To add more to the answer by Ethan Bolker and flesh this out, probability functions are defined on sets, representing events, i.e. some set of outcomes of which we're interested in the probability of whatever we are querying or observing to happen as falling into or not, e.g. the probability that the temperature at noon tomorrow will be in the range $[25, 30]$.

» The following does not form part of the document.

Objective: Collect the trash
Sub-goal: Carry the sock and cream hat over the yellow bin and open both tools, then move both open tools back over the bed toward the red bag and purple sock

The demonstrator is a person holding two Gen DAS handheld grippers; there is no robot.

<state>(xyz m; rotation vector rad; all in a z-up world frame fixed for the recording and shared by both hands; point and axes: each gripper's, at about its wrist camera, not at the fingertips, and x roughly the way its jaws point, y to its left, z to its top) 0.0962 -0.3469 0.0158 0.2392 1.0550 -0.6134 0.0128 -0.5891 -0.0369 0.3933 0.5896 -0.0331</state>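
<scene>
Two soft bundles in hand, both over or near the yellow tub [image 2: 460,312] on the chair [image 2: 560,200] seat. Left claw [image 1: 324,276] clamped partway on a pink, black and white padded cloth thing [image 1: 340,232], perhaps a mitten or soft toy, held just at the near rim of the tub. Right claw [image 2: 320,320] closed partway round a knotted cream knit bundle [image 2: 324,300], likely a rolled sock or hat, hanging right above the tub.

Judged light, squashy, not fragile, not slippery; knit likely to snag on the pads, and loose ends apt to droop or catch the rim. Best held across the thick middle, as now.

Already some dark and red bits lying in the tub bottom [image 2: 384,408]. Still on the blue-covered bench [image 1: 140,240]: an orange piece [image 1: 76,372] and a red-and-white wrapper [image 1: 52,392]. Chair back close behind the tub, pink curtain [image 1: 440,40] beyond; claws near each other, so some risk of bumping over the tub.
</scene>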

Every probability function, which assigns to each event set $E$, itself a subset of the total set of possible outcomes, or sample space, $S$, is required satisfy the following rules, called the Kolmogorov axioms. The reason for this is they capture the most basic rules of how we expect probabilities to behave intuitively:

  1. Rule 1: There are no negative probabilities. That is, for every event $E$ we have $P(E) \ge 0$. Since probabilities are meant to formalize the idea of "how many chances in..." is there for something to happen, it makes no sense to talk of a negative number of chances for the same reason that it makes no sense to talk of a negative number of apples. What does it mean to have -3 occurrences of something, or -6 apples held in my hand right now at this very moment in time?
  2. Rule 2: The probability of the entire sample space is 1. i.e. $P(S) = 1$. This should be intuitive, because at least some outcome must occur, and the set $S$ is the set of all possible outcomes, so whatever outcome occurs has to be within it. Thus the event $S$ will always occur no matter what.
  3. Rule 3: Probabilities of mutually exclusive events add. If we have an up-to-countable sequence of mutually exclusive events $E_1, E_2, E_3, \cdots$, i.e. that $E_i \cap E_j = \emptyset$ for all possible pairs with $i \ne j$, then we should have

$$P(E_1 \cup E_2 \cup E_3 ...) = \sum_{i=1}^{\infty} P(E_i)$$

Now as mentioned, we may not be able to assign every event a probability. For the case of a discrete sample space, i.e. where $S$ is a finite or at most countably infinite set, this may be doable. But for continuous sample spaces (e.g. $\mathbb{R}$), there are subtleties that make it difficult to define a useful probability function in most cases for most sets using methods that are convenient to use such as integration, and thus we must restrict the domain of $P$ to not all subsets of $S$, but only some selected amount, which we call the $\sigma$-field, usually denoted $\Sigma$. That is, $\mathrm{dom}(P) = \Sigma \subseteq 2^S$, and we are not thus allowed to consider events $E \notin \Sigma$. The definition of a $\sigma$-field is just whatever is required to ensure that with regard to the above definition, all the sets involved in it make sense. Which basically means we must have

  1. Because of rule 2, in order for us to have $P(S) = 1$ we need $S$ to be in the domain of $P$ in the first place, so we must have $S \in \Sigma$.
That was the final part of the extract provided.